**WORK TASK**.
What you return must be every line from the beginning of the data through the line holding "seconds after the", unchanged.

**EXERCISE DATA**.
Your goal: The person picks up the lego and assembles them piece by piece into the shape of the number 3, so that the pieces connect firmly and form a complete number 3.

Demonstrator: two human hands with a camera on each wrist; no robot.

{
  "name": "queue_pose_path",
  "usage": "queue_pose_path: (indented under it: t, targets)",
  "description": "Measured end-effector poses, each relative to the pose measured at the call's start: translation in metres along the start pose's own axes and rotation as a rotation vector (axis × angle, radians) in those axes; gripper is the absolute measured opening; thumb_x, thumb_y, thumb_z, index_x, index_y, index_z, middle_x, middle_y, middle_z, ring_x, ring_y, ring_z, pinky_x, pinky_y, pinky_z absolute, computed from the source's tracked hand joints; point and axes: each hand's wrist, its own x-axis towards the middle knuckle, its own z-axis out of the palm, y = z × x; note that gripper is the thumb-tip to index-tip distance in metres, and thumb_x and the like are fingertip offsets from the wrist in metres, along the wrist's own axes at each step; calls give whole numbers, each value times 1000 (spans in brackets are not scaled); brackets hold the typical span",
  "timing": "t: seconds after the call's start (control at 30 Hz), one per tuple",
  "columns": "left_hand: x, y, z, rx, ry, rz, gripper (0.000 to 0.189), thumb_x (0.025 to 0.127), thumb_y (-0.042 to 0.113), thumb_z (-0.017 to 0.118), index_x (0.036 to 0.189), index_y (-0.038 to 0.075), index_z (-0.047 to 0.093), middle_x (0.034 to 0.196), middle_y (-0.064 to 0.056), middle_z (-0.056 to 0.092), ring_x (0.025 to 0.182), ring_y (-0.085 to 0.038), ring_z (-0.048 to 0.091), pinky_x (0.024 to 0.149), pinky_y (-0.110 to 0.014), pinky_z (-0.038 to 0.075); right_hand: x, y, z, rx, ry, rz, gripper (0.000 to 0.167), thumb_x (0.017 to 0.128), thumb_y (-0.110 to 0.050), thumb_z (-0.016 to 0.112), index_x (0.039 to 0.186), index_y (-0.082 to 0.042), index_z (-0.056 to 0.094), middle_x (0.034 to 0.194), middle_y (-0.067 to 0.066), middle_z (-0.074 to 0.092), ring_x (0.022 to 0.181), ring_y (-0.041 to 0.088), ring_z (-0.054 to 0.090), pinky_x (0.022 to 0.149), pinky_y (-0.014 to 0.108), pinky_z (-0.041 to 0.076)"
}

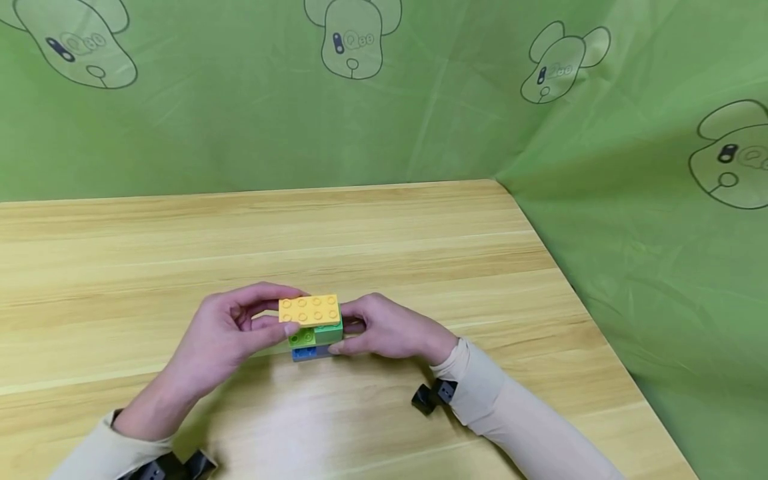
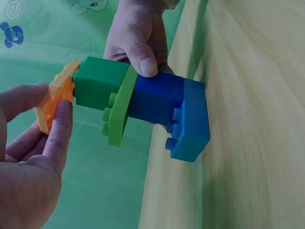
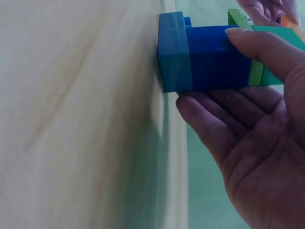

**RESPONSE TO THE EXERCISE**.
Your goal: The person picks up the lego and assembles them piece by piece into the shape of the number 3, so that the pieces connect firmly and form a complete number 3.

Demonstrator: two human hands with a camera on each wrist; no robot.

{
  "name": "queue_pose_path",
  "usage": "queue_pose_path: (indented under it: t, targets)",
  "description": "Measured end-effector poses, each relative to the pose measured at the call's start: translation in metres along the start pose's own axes and rotation as a rotation vector (axis × angle, radians) in those axes; gripper is the absolute measured opening; thumb_x, thumb_y, thumb_z, index_x, index_y, index_z, middle_x, middle_y, middle_z, ring_x, ring_y, ring_z, pinky_x, pinky_y, pinky_z absolute, computed from the source's tracked hand joints; point and axes: each hand's wrist, its own x-axis towards the middle knuckle, its own z-axis out of the palm, y = z × x; note that gripper is the thumb-tip to index-tip distance in metres, and thumb_x and the like are fingertip offsets from the wrist in metres, along the wrist's own axes at each step; calls give whole numbers, each value times 1000 (spans in brackets are not scaled); brackets hold the typical span",
  "timing": "t: seconds after the call's start (control at 30 Hz), one per tuple",

This output is complete.